DATASET ENTRIES:
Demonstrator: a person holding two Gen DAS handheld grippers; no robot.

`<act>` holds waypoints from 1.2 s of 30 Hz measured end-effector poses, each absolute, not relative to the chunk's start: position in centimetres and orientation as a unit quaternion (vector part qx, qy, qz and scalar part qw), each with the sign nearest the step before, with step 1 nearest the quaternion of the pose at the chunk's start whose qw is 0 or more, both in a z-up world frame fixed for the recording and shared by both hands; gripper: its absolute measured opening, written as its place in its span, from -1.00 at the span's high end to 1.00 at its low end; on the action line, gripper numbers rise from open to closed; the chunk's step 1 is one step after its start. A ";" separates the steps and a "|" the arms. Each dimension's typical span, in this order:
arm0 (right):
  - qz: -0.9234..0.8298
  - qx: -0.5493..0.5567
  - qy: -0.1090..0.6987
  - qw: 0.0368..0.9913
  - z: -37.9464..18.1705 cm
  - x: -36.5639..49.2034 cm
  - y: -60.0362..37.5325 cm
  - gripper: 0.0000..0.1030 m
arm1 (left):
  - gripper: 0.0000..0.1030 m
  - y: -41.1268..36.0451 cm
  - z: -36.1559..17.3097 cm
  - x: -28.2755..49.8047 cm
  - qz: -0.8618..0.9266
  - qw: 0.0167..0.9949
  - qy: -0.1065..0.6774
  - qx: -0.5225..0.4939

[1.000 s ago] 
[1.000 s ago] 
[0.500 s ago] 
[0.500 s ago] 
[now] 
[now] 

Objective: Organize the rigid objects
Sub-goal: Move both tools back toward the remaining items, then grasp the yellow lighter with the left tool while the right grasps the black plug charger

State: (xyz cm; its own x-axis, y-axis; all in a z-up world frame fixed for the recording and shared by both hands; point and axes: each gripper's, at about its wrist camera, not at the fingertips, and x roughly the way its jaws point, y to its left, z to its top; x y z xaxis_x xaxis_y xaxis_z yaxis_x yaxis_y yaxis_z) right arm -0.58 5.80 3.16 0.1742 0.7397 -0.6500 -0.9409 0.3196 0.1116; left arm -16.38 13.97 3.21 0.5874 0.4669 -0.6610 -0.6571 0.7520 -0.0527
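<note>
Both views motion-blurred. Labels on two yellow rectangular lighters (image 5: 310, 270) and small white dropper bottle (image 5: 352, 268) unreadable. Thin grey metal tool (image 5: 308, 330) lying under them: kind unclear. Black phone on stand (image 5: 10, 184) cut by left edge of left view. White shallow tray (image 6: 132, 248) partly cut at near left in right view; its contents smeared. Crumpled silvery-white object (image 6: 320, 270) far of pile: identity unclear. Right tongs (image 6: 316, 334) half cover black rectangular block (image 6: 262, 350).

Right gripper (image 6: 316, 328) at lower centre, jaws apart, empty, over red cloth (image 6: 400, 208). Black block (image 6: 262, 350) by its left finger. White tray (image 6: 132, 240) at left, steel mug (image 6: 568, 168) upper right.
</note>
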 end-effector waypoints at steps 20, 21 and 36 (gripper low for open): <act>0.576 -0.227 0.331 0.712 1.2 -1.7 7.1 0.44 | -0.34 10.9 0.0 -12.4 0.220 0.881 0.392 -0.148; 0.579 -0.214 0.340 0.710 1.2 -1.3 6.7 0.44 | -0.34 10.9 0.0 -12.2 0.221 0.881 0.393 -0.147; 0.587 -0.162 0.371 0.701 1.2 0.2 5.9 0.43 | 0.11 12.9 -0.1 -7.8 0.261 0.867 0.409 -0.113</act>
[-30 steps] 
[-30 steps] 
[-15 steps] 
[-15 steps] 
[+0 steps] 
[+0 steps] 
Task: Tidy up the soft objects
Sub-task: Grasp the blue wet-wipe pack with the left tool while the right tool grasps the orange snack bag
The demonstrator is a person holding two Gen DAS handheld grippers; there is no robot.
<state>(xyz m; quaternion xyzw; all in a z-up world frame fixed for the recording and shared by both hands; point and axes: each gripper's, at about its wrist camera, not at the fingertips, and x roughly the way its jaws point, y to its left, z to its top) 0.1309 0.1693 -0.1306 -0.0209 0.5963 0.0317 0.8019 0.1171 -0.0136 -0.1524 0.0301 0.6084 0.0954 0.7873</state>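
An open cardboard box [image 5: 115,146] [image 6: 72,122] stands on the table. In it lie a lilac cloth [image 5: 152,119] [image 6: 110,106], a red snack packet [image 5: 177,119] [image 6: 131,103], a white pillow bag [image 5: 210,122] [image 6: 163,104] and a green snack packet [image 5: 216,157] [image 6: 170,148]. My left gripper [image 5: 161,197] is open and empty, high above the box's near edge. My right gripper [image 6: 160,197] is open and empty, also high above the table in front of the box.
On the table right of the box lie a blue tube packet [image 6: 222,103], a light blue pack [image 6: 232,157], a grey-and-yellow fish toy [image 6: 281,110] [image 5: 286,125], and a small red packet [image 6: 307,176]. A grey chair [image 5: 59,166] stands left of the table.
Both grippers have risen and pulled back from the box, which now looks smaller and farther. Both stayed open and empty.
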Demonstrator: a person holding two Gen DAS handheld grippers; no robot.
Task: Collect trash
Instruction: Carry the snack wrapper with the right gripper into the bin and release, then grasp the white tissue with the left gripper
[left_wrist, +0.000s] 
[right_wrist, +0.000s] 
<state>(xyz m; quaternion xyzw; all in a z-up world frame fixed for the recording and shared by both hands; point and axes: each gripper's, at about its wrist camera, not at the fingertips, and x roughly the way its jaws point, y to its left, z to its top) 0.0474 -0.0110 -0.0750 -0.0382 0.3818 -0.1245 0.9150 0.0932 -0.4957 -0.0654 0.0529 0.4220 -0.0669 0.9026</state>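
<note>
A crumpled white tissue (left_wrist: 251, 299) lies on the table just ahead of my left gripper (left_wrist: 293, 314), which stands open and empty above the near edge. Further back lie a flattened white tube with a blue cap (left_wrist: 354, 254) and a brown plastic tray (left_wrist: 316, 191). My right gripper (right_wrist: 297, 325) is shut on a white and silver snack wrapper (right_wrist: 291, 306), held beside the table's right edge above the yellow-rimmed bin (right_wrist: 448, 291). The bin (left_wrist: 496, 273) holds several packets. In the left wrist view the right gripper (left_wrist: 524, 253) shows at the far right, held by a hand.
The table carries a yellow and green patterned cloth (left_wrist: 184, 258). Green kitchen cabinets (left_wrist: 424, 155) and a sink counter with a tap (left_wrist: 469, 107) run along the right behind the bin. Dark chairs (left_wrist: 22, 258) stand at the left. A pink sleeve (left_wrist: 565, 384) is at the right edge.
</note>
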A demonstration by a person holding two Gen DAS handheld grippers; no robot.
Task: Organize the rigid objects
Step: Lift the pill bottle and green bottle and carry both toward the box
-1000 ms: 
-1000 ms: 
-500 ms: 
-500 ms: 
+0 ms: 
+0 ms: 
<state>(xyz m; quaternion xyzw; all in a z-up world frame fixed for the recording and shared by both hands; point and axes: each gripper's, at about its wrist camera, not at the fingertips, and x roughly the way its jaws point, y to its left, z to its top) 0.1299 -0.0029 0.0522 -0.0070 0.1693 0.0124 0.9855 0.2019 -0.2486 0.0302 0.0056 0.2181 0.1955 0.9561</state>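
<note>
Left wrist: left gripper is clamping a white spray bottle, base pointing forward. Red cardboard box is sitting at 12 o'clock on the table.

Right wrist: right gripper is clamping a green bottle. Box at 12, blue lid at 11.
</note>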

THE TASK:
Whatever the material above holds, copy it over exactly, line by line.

EXERCISE RESULT:
Demonstrator: a person holding two Gen DAS handheld grippers; no robot.

`<act>` holds waypoints from 1.2 s of 30 Hz measured end-effector poses, each absolute, not relative to the chunk's start: position in centimetres and orientation as a unit quaternion (vector part qx, qy, qz and scalar part qw), each with the sign nearest the step before, with step 1 nearest the quaternion of the pose at the chunk's start whose qw is 0 or more, both in a z-up world frame fixed for the recording and shared by both hands; gripper: its absolute measured opening, written as its place in its span, from -1.00 at the span's high end to 1.00 at its low end; on the action line, gripper numbers rise from open to closed; the chunk's step 1 is one step after its start. A ";" separates the steps and a "|" the arms. Each dimension's typical span, in this order:
arm0 (right):
  - qz: -0.9234..0.8298
  - qx: -0.5493..0.5567
  - qy: -0.1090..0.6987
  - qw: 0.0368..0.9913
  - z: -37.9464..18.1705 cm
  - x: -36.5639..49.2034 cm
  - y: -60.0362..37.5325 cm
  - gripper: 0.0000..0.1030 m
arm1 (left):
  - gripper: 0.0000..0.1030 m
  - y: -41.1268..36.0451 cm
  - z: -36.1559..17.3097 cm
  - x: -28.2755..49.8047 cm
  - qz: -0.8618..0.9266
  - qw: 0.0167..0.9949
  - qy: -0.1065..0.6774
  - qx: -0.5225..0.4939

[1.000 s ago] 
[1.000 s ago] 
[0.500 s ago] 
[0.500 s ago] 
[now] 
[now] 

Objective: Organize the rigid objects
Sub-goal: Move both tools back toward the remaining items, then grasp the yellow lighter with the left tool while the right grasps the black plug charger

State: (xyz cm; its own x-axis, y-axis; all in a z-up world frame fixed for the recording and shared by both hands; point and axes: each gripper's, at about its wrist camera, not at the fingertips, and x roughly the way its jaws point, y to its left, z to its top; x y z xaxis_x xaxis_y xaxis_z yaxis_x yaxis_y yaxis_z) right arm -0.58 5.80 3.16 0.1742 0.7397 -0.6500 -0.9409 0.3196 0.1116; left arm -16.38 13.97 3.21 0.5874 0.4669 -0.6610 -0.6571 0.7520 -0.0527
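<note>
Both views motion-blurred. Labels on two yellow rectangular lighters (image 5: 310, 270) and small white dropper bottle (image 5: 352, 268) unreadable. Thin grey metal tool (image 5: 308, 330) lying under them: kind unclear. Black phone on stand (image 5: 10, 184) cut by left edge of left view. White shallow tray (image 6: 132, 248) partly cut at near left in right view; its contents smeared. Crumpled silvery-white object (image 6: 320, 270) far of pile: identity unclear. Right tongs (image 6: 316, 334) half cover black rectangular block (image 6: 262, 350).

Right gripper (image 6: 316, 328) at lower centre, jaws apart, empty, over red cloth (image 6: 400, 208). Black block (image 6: 262, 350) by its left finger. White tray (image 6: 132, 240) at left, steel mug (image 6: 568, 168) upper right.
</note>
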 end-effector waypoints at steps 20, 21 and 36 (gripper low for open): <act>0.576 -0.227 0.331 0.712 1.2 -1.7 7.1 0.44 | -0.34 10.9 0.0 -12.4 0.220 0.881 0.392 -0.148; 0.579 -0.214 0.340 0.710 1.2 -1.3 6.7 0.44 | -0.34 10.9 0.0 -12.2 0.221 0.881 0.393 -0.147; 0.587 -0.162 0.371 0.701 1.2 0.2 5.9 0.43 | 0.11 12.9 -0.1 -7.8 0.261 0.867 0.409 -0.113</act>
[-30 steps] 
[-30 steps] 
[-15 steps] 
[-15 steps] 
[+0 steps] 
[+0 steps] 
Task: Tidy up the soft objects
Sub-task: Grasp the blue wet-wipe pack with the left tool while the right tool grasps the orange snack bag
The demonstrator is a person holding two Gen DAS handheld grippers; there is no robot.
<state>(xyz m; quaternion xyzw; all in a z-up world frame fixed for the recording and shared by both hands; point and axes: each gripper's, at about its wrist camera, not at the fingertips, and x roughly the way its jaws point, y to its left, z to its top) 0.1309 0.1693 -0.1306 -0.0209 0.5963 0.0317 0.8019 0.1171 -0.0136 -0.1524 0.0301 0.6084 0.0954 0.7873</state>
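An open cardboard box [image 5: 115,146] [image 6: 72,122] stands on the table. In it lie a lilac cloth [image 5: 152,119] [image 6: 110,106], a red snack packet [image 5: 177,119] [image 6: 131,103], a white pillow bag [image 5: 210,122] [image 6: 163,104] and a green snack packet [image 5: 216,157] [image 6: 170,148]. My left gripper [image 5: 161,197] is open and empty, high above the box's near edge. My right gripper [image 6: 160,197] is open and empty, also high above the table in front of the box.
On the table right of the box lie a blue tube packet [image 6: 222,103], a light blue pack [image 6: 232,157], a grey-and-yellow fish toy [image 6: 281,110] [image 5: 286,125], and a small red packet [image 6: 307,176]. A grey chair [image 5: 59,166] stands left of the table.
Both grippers have risen and pulled back from the box, which now looks smaller and farther. Both stayed open and empty.
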Demonstrator: a person holding two Gen DAS handheld grippers; no robot.
Task: Collect trash
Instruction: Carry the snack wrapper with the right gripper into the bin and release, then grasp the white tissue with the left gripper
[left_wrist, +0.000s] 
[right_wrist, +0.000s] 
<state>(xyz m; quaternion xyzw; all in a z-up world frame fixed for the recording and shared by both hands; point and axes: each gripper's, at about its wrist camera, not at the fingertips, and x roughly the way its jaws point, y to its left, z to its top) 0.0474 -0.0110 -0.0750 -0.0382 0.3818 -0.1245 0.9150 0.0932 -0.4957 -0.0654 0.0529 0.4220 -0.0669 0.9026</state>
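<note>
A crumpled white tissue (left_wrist: 251, 299) lies on the table just ahead of my left gripper (left_wrist: 293, 314), which stands open and empty above the near edge. Further back lie a flattened white tube with a blue cap (left_wrist: 354, 254) and a brown plastic tray (left_wrist: 316, 191). My right gripper (right_wrist: 297, 325) is shut on a white and silver snack wrapper (right_wrist: 291, 306), held beside the table's right edge above the yellow-rimmed bin (right_wrist: 448, 291). The bin (left_wrist: 496, 273) holds several packets. In the left wrist view the right gripper (left_wrist: 524, 253) shows at the far right, held by a hand.
The table carries a yellow and green patterned cloth (left_wrist: 184, 258). Green kitchen cabinets (left_wrist: 424, 155) and a sink counter with a tap (left_wrist: 469, 107) run along the right behind the bin. Dark chairs (left_wrist: 22, 258) stand at the left. A pink sleeve (left_wrist: 565, 384) is at the right edge.
</note>
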A demonstration by a person holding two Gen DAS handheld grippers; no robot.
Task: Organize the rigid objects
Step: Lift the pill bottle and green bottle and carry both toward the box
-1000 ms: 
-1000 ms: 
-500 ms: 
-500 ms: 
+0 ms: 
+0 ms: 
<state>(xyz m; quaternion xyzw; all in a z-up world frame fixed for the recording and shared by both hands; point and axes: each gripper's, at about its wrist camera, not at the fingertips, and x roughly the way its jaws point, y to its left, z to its top) 0.1299 -0.0029 0.0522 -0.0070 0.1693 0.0124 0.9855 0.2019 -0.2486 0.0302 0.0056 0.2181 0.1955 0.9561</state>
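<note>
Left wrist: left gripper is clamping a white spray bottle, base pointing forward. Red cardboard box is sitting at 12 o'clock on the table.

Right wrist: right gripper is clamping a green bottle. Box at 12, blue lid at 11.
</note>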

The exercise requires no further output.